- _ACTION ITEM_: Among the records that follow, count the lines where "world" appears, and state the count by itself.

- _Stored entries_:
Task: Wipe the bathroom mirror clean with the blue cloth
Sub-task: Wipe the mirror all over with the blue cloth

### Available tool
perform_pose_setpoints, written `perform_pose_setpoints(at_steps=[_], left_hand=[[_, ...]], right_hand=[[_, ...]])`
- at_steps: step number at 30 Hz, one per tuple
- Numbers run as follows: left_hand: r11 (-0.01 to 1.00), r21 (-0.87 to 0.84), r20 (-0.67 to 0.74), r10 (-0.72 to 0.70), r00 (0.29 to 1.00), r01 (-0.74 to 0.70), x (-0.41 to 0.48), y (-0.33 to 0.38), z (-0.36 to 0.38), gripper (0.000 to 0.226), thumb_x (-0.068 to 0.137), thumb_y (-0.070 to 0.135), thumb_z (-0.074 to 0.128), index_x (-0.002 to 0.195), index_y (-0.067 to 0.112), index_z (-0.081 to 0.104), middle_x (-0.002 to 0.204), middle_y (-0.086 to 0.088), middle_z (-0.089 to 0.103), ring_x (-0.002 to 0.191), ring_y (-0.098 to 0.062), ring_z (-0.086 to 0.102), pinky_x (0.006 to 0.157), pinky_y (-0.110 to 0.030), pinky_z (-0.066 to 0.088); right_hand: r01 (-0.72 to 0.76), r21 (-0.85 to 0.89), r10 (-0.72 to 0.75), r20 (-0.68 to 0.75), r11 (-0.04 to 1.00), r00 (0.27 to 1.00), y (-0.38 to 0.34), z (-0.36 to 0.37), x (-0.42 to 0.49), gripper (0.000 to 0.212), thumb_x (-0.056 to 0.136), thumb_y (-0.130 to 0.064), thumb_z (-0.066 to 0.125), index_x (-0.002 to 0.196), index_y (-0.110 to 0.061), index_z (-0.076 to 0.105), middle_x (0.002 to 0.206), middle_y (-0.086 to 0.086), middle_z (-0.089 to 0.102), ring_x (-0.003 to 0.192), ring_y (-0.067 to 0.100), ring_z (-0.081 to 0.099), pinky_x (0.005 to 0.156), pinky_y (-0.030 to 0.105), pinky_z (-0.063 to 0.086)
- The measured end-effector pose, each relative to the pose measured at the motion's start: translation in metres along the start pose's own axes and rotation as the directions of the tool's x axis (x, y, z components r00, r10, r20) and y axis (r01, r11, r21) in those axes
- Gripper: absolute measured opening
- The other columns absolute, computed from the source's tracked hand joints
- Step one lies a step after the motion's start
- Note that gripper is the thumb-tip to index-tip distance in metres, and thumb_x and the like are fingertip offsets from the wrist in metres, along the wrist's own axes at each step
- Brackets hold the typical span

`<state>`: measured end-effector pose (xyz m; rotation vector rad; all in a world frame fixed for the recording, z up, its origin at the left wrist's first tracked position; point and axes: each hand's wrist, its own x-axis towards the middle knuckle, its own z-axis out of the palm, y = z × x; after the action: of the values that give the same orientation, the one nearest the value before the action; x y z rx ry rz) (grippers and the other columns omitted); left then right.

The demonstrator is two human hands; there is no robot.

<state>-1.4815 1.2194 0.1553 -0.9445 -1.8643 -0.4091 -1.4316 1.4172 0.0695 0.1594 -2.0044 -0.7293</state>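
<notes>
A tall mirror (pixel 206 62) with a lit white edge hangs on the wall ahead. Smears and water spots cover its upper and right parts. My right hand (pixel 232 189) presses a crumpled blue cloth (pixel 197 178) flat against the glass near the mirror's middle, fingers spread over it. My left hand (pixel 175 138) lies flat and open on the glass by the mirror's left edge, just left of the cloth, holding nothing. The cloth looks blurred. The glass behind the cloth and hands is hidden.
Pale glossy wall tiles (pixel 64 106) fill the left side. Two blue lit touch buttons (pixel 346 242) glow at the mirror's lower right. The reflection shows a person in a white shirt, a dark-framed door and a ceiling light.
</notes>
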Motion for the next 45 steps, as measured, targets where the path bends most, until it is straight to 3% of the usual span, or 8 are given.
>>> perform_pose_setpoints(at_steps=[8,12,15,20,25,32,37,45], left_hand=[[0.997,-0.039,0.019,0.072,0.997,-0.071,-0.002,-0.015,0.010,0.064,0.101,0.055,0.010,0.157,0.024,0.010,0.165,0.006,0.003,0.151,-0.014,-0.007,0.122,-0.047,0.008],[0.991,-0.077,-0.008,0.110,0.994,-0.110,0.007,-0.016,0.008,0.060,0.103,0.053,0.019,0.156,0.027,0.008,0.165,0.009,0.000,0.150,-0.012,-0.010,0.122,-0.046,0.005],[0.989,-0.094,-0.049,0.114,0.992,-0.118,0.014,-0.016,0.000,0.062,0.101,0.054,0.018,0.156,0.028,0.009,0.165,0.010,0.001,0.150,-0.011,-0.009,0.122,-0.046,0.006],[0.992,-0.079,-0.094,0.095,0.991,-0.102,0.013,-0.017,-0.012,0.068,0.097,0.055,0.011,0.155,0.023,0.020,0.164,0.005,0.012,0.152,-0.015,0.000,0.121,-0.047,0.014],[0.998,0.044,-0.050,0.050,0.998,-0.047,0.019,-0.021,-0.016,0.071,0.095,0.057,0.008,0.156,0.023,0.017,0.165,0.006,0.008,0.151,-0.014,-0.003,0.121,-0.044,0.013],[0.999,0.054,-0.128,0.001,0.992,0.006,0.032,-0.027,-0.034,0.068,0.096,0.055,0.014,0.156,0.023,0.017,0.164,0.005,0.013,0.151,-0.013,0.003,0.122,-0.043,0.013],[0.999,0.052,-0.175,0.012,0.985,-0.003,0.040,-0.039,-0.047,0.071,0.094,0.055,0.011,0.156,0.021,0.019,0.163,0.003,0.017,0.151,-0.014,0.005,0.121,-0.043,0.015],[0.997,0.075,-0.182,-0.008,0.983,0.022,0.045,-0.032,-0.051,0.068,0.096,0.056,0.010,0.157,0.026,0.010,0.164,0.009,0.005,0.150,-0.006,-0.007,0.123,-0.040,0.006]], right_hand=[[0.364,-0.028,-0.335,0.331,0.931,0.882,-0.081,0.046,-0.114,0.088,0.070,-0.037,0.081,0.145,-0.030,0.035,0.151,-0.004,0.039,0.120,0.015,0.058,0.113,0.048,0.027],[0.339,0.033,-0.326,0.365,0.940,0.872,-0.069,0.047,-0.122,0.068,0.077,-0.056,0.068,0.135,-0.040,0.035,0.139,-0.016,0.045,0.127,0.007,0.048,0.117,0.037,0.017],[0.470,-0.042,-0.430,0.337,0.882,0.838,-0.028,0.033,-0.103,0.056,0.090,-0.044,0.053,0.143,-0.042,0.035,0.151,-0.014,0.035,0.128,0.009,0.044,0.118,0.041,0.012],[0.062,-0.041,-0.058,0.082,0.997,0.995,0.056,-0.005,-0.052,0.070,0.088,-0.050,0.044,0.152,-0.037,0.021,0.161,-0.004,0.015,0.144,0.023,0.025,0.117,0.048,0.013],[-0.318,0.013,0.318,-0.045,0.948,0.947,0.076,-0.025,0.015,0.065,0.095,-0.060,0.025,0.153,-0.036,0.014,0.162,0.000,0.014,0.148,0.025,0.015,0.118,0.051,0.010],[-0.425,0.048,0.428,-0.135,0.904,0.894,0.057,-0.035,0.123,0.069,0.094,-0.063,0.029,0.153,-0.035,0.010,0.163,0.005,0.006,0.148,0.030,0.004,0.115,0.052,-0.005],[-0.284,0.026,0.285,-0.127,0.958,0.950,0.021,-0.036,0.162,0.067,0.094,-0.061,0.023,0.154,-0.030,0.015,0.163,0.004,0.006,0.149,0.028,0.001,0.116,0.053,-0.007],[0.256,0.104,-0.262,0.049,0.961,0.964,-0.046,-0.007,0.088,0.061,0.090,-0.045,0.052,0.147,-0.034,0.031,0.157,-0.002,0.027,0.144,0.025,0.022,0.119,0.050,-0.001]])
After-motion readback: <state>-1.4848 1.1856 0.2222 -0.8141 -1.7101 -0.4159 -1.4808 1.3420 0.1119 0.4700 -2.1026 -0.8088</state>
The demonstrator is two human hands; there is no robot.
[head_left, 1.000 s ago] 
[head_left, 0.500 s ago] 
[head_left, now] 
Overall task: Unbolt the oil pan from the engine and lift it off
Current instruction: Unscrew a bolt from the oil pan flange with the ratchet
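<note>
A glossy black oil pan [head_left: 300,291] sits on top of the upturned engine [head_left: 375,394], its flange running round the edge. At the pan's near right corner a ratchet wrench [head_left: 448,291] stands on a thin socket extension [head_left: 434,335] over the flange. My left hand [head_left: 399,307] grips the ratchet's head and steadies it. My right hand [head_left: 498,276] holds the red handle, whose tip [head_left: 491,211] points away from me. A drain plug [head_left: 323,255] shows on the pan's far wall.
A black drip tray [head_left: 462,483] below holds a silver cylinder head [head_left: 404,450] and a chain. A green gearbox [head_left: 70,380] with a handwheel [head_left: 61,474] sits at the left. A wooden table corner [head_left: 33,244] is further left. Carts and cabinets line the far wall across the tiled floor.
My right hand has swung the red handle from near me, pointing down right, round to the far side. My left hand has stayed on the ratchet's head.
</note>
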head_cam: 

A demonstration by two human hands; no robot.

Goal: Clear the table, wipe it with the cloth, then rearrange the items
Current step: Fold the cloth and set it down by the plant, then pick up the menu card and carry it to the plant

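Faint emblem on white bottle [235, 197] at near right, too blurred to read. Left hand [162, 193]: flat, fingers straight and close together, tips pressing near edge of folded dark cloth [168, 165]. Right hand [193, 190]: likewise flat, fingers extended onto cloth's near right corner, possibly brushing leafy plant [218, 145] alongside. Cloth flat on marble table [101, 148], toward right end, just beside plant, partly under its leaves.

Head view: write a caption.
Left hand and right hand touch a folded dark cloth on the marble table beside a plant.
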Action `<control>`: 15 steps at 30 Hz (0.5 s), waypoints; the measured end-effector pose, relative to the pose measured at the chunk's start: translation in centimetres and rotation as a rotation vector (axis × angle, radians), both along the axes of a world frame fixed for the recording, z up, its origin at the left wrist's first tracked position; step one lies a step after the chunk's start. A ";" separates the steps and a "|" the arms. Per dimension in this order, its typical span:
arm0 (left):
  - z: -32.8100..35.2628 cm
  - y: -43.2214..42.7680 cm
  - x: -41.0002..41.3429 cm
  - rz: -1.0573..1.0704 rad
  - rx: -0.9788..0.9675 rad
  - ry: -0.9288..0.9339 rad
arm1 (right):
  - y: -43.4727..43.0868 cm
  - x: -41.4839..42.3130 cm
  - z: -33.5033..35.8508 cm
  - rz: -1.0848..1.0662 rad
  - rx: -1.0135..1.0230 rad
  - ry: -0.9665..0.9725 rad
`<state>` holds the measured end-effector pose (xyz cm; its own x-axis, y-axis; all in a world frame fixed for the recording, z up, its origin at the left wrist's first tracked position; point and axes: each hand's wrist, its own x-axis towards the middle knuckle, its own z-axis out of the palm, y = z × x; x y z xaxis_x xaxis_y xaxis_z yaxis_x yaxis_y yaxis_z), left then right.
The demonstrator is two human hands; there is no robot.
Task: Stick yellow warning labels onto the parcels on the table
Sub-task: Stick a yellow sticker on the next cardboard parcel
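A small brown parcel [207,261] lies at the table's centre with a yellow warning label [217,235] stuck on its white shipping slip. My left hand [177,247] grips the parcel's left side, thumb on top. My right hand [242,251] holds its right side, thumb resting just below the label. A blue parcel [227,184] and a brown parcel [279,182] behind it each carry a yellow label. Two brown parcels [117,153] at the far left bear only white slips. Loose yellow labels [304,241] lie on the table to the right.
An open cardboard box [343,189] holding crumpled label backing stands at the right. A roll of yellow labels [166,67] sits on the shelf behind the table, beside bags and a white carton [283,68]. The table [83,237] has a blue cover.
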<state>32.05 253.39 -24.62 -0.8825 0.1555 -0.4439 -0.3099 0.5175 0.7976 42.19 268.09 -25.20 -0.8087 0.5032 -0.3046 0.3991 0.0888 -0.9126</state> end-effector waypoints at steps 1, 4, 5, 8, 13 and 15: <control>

- _REPLY TO THE TASK_: 3